This ETF Hedges Against Rising Healthcare Costs
Why It Matters
The ETFs give investors a transparent, tradable tool to offset soaring medical costs, addressing a growing risk for both individual portfolios and institutional pension liabilities.
Key Takeaways
- •Milliman launches two ETFs to hedge rising healthcare costs.
- •MHIG aims to match healthcare inflation; MHIP seeks to outperform it.
- •Portfolios blend healthcare equities, US Treasuries, and gold assets.
- •Active management leverages Milliman’s health trend data and risk expertise.
- •Younger, risk‑tolerant investors may prefer MHIP; conservative choose MHIG.
Summary
Milliman has introduced two new exchange‑traded funds, MHIG and MHIP, on the NYSE designed to give investors a direct hedge against the accelerating cost of health care.
The ETFs combine Milliman’s two‑decade track record in health‑care analytics with its three‑decade financial‑risk‑management pedigree, managing over $240 billion in assets and $30 billion as an ETF sub‑advisor. Their active strategies allocate across health‑care equities, U.S. Treasury bonds and a gold component, using the firm’s proprietary Health Trend guidelines to target inflation‑linked returns.
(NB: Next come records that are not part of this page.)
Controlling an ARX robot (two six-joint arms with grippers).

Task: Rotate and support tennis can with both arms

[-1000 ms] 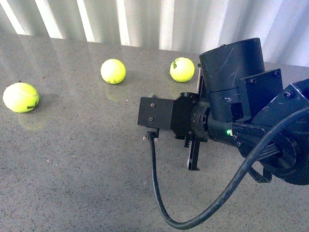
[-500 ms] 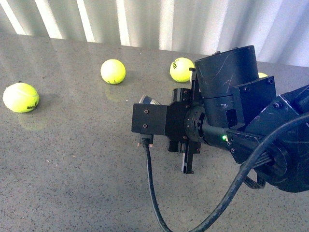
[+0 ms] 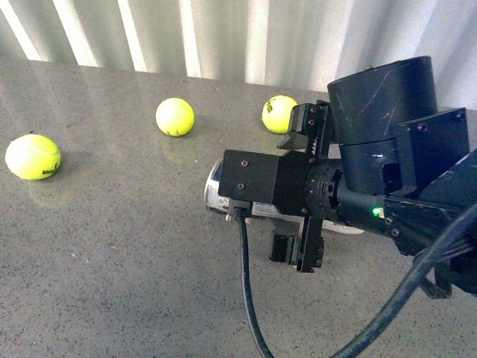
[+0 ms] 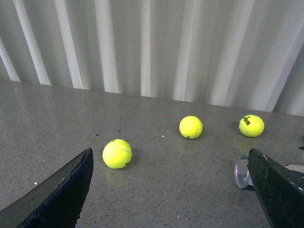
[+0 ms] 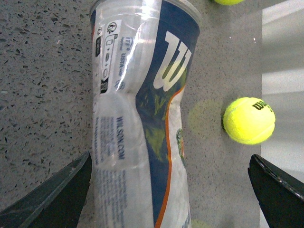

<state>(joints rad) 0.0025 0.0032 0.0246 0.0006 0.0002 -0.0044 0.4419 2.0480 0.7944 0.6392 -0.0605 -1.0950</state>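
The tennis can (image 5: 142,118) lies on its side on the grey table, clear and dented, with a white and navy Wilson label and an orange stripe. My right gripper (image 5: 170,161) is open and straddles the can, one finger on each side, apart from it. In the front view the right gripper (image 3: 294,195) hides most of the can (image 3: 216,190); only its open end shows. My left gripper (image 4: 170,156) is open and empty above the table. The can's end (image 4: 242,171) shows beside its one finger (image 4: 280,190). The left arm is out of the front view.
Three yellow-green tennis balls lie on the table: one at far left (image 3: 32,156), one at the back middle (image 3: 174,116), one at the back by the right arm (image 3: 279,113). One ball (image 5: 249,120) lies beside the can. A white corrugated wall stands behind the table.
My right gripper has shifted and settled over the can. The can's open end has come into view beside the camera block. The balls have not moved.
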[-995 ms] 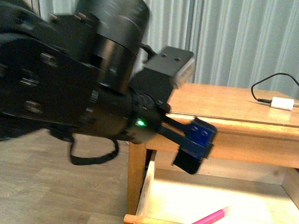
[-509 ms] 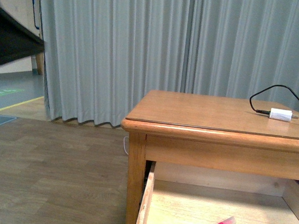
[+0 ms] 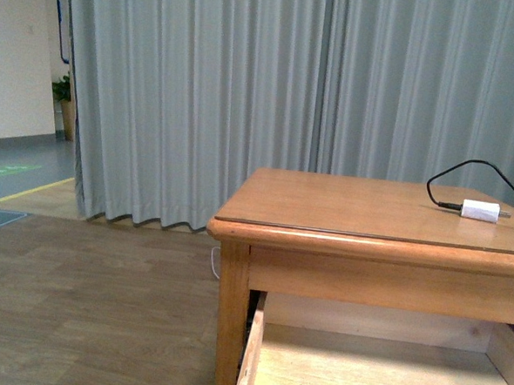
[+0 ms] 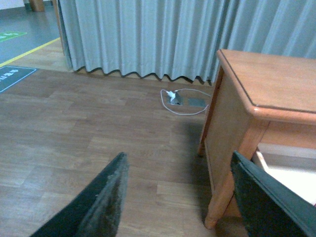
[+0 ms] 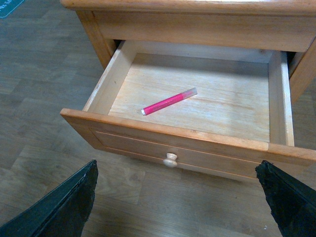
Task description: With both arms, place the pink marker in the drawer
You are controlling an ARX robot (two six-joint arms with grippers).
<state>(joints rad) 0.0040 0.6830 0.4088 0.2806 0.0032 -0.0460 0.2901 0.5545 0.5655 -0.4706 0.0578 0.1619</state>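
right wrist view: pink marker (image 5: 169,101) flat and diagonal on floor of pulled-out drawer (image 5: 187,138), clear of walls | front view: only marker's end at frame edge | left gripper (image 4: 178,163) spread wide, empty, above wood floor beside cabinet | right gripper (image 5: 177,170) spread wide, empty, above knob (image 5: 171,159) | white plug (image 3: 480,210) with cable on surface

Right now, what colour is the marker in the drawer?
The marker is bright pink, clearest in the right wrist view.
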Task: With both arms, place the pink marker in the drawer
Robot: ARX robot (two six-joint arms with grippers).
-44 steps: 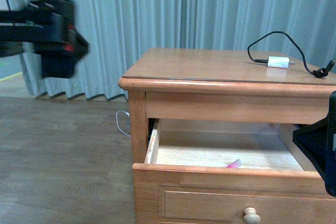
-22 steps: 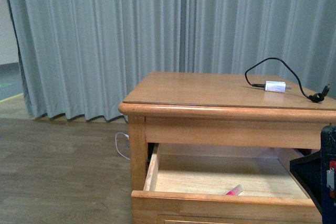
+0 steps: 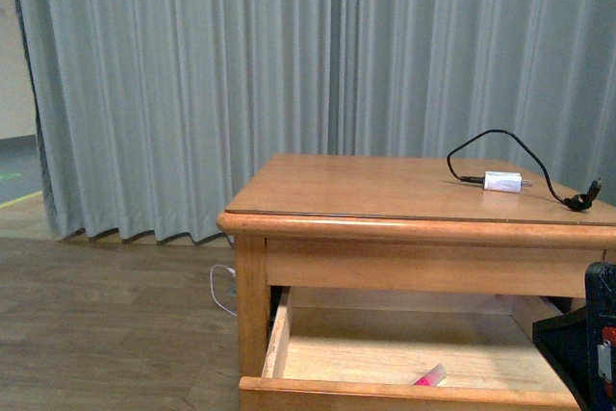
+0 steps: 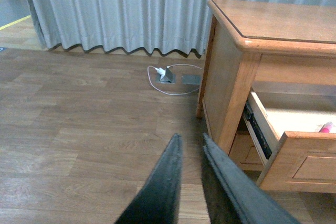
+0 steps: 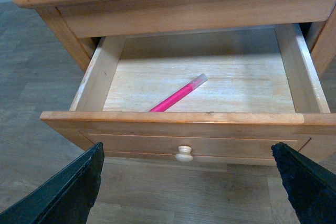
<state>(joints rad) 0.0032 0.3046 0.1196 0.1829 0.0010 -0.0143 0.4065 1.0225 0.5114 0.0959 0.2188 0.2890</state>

According to the launch interview, MHIG seeks to match the pace of health‑care inflation, while MHIP aims to exceed it, making the latter suitable for younger, higher‑risk investors. The managers cited GLP‑1 drug growth as a concrete example of cost drivers informing portfolio construction.
By offering a market‑based hedge, the funds could attract advisors seeking to protect client portfolios from rising medical expenses, potentially expanding the niche of inflation‑linked ETFs and influencing how insurers and pension plans manage health‑care liabilities.